====== DATA BELOW

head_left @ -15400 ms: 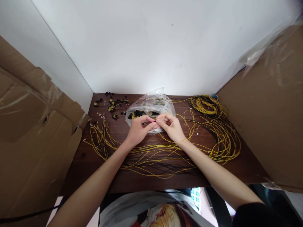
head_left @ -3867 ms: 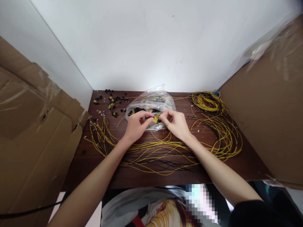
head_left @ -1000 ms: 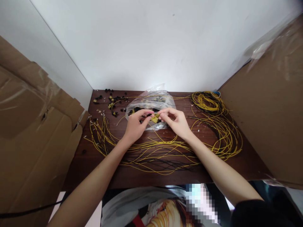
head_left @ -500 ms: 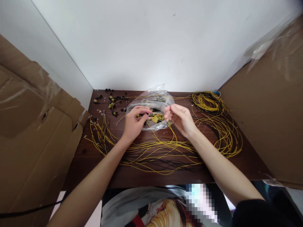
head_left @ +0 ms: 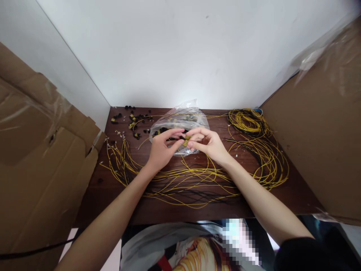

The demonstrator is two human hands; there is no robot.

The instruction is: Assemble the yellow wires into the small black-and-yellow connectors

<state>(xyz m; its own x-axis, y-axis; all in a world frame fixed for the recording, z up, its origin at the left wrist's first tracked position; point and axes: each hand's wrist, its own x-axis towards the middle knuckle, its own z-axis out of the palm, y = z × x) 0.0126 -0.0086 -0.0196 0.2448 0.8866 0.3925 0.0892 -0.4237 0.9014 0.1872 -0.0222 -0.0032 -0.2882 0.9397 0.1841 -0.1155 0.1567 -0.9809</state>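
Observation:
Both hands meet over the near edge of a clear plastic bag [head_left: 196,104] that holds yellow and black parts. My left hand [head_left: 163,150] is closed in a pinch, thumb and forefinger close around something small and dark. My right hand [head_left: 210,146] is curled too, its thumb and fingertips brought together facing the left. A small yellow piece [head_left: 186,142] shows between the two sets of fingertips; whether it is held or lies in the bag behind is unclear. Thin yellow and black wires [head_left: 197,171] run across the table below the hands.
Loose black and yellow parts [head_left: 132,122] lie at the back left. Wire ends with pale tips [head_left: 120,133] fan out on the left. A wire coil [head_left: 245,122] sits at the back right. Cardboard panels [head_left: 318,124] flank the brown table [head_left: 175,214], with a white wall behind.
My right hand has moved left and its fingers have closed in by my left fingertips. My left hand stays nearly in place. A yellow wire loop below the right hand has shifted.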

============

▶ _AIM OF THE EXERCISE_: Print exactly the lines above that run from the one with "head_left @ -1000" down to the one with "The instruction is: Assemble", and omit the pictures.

▶ _TASK ANSWER_:
head_left @ -1000 ms: 
head_left @ -500 ms: 
head_left @ +0 ms: 

The demonstrator is two human hands; there is no robot.

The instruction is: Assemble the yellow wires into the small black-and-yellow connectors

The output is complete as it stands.